I agree it's not necessarily a good idea to go around founding the Let's Commit A Pivotal Act AI Company.
But I think there's room for subtlety somewhere like "Conditional on you being in a situation where you could take a pivotal act, which is a small and unusual fraction of world-branches, maybe you should take a pivotal act."
That is, if you are in a position where you have the option to build an AI capable of destroying all competing AI projects, the moment you notice this you should update heavily in favor of short timelines (zero in your case, but everyone else should be close behind) and fast takeoff speeds (since your AI has these impressive capabilities). You should also update on existing AI regulation being insufficient (since it was insufficient to prevent you)
Somewhere halfway between "found the Let's Commit A Pivotal Act Company" and "if you happen to stumble into a pivotal act, take it", there's an intervention to spread a norm of "if a good person who cares about the world happens to stumble into a pivotal-act-capable AI, take the opportunity". I don't think this norm would necessarily accelerate a race. After all, bad people who want to seize power can take pivotal acts whether we want them to or not. The only people who are bound by norms are good people who care about the future of humanity. I, as someone with no loyalty to any individual AI team, would prefer that (good, norm-following) teams take pivotal acts if they happen to end up with the first superintelligence, rather than not doing that.

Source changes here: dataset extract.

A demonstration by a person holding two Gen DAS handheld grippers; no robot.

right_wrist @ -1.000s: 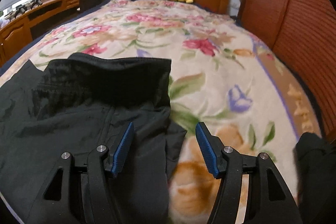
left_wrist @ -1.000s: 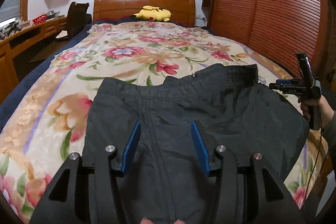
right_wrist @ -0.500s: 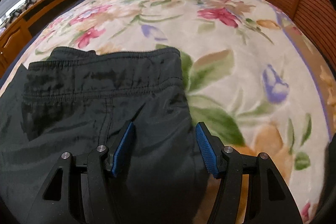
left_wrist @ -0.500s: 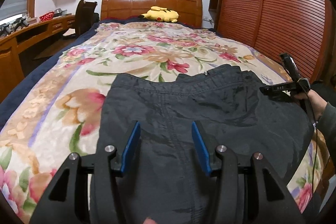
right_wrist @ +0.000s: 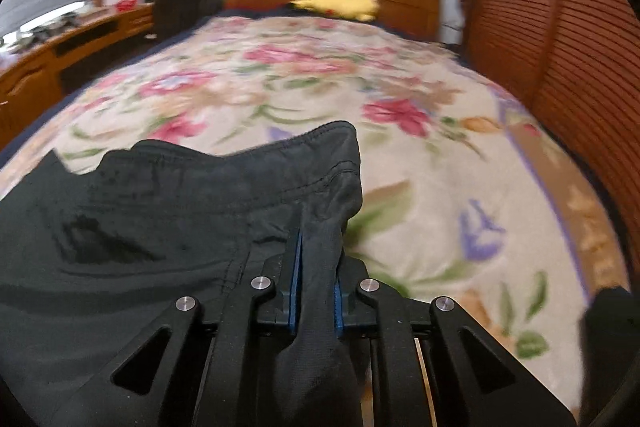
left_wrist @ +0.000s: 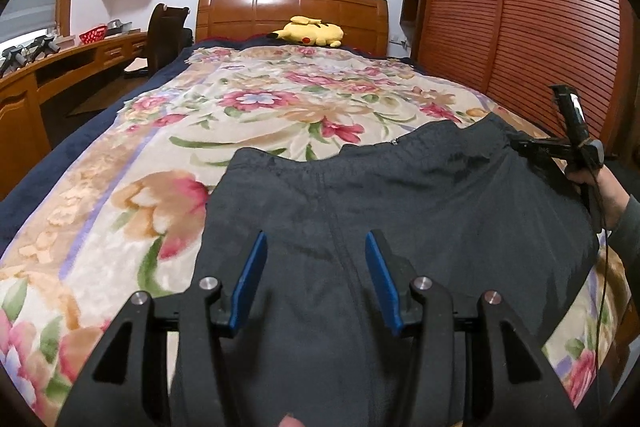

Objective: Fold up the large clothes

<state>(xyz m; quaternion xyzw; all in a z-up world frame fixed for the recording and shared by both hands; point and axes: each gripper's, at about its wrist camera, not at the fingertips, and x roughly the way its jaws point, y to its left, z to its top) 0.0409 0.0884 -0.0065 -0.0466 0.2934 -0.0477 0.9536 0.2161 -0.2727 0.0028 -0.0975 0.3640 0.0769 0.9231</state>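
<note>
A: In the left wrist view, where is the garment?

B: The dark grey, thin woven pair of trousers [left_wrist: 400, 211] lies spread on the floral blanket-covered bed [left_wrist: 168, 155], near its foot edge and towards the right side. The left tool [left_wrist: 314, 267] hangs wide above the fabric, holding nothing.

A: And the right wrist view?

B: The right tool [right_wrist: 316, 283] is clamped narrow on a bunched fold at the waistband's right corner. The cloth looks light, limp and rather slick, so it will likely sag and slide; the seamed waistband corners seem the firmest hold.
</note>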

Another way to think about this is that all good people should be equally happy with any other good person creating a pivotal AGI, so they won't need to race among themselves. They might be less happy with a bad person creating a pivotal AGI, but in that case you should race and you have no other option. I realize "good" and "bad" are very simplistic but I don't think adding real moral complexity changes the calculation much.
I am more concerned about your point where someone rushes into a pivotal act without being sure their own AI is aligned. I agree this would be very dangerous, but it seems like a job for normal cost-benefit calculation: what's the risk of your AI being unaligned if you act now, vs. someone else creating an unaligned AI if you wait X amount of time? Do we have any reason to think teams would be systematically biased when making this calculation?